In Liebe, eure Hilde
Andreas Dresen, Deutschland, 2024o
Ein biografisches Drama um die NS-Widerstandskämpferin Hilde Coppi, die zusammen mit ihrem Mann Hans zur „Roten Kapelle“ gehörte. Der Film zeichnet ihre letzten Lebensmonate von der Verhaftung 1942 über die Haft im Frauengefängnis, wo sie einen Sohn zur Welt bringt, bis zur Hinrichtung nach. Die Montage bricht die Chronologie mit Szenen aus der Vorgeschichte des Paares auf.
Wozu ein weiterer historischer Film über den Widerstand gegen den Faschismus, mögen sich manche beim Lesen der Synopsis dieses Biopics fragen. Und dies umso mehr, als es um einen Widerstand geht, der kaum etwas bewirken kann, weil der Gegner so übermächtig ist und die Widerstand Leistende so unbedeutend – so wie Rabiye Kurnaz aus Andreas Dresens letztem Film von 2022, der es trotzdem gelingt, ihren Sohn aus Guantanamo zu befreien.
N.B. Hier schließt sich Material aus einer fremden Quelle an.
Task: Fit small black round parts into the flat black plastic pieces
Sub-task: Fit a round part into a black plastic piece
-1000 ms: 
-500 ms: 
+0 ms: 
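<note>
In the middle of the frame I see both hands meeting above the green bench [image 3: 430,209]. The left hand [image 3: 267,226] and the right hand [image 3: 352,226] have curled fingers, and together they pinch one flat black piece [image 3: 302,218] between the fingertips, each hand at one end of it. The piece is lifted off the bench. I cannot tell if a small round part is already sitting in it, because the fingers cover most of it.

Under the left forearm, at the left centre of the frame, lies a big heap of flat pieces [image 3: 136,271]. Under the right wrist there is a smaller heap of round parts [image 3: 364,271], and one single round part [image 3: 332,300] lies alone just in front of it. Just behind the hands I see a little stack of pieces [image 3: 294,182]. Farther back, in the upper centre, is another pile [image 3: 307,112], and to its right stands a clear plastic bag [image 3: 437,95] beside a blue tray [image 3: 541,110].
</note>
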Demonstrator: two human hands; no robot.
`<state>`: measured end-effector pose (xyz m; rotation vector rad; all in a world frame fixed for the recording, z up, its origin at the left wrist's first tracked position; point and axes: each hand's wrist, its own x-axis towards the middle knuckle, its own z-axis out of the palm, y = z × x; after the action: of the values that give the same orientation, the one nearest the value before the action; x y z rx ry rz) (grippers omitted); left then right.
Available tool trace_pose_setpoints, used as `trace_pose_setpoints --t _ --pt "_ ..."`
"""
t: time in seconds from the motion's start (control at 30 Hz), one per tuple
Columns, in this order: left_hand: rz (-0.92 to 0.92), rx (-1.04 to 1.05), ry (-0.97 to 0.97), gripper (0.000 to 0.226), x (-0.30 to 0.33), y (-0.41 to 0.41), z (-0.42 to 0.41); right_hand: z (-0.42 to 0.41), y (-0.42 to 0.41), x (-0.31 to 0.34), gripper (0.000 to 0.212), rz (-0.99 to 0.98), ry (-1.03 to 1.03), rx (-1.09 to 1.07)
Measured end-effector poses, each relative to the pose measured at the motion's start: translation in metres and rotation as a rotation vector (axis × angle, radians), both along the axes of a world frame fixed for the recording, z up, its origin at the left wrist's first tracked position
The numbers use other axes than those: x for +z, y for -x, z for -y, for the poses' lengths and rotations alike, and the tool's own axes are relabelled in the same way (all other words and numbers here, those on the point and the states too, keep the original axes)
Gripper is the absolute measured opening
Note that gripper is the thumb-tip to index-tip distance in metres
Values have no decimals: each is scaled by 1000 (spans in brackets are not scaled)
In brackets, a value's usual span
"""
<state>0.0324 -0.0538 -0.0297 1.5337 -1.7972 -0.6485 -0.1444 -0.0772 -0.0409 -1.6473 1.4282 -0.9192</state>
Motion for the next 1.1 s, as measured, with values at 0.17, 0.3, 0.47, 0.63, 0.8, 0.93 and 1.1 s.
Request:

Und wie Hilde Coppi (Liv Lisa Fries), Berliner Praxisassistentin und Mitglied der Widerstandsgruppe «Rote Kapelle», die am 5. August 1943 von den Nazis hingerichtet wurde. Im Zentrum von In Liebe, Eure Hilde stehen denn auch nicht die (sehr überschaubaren) Aktionen der Gruppe – ein paar Flugblätter und der Versuch, über Funk mit den Sowjets zu kommunizieren –, sondern die Bedeutung des Widerstands an sich, gerade hinsichtlich der Gefahren. Weshalb all die Strapazen auf sich nehmen, Freiheit und Leben riskieren, wenn es wahrscheinlich doch nichts ändert? Dresen und seine Drehbuchautorin Laila Stieler gehen dieser Frage mit einer überraschenden, so erfolgreichen wie unerbittlichen Erzählstruktur nach: Am Anfang steht Hildes Verhaftung, dann werden parallel einerseits die Vorgeschichte, andrerseits die Folgen erzählt. Schwangerschaft, Liebe, Kennenlernen mit Hans Coppi (Johannes Hegemann) und Möglichkeit zum Glück stehen direkt neben Gefängniseintritt, der Geburt des Sohnes unter schlimmstmöglichen Umständen, Prozess, Todesurteil und Fallbeil. Dazwischen und in beide Richtungen zeigt der Film so einfach und unsentimental wie nur möglich, worum es wirklich geht: dass jede Interaktion – ob mit dem Geliebten oder der Gefängnisaufseherin – die Wirklichkeit direkt beeinflusst und deshalb von Anstand und Liebe geleitet sein sollte. Alleine dafür lohnt es sich.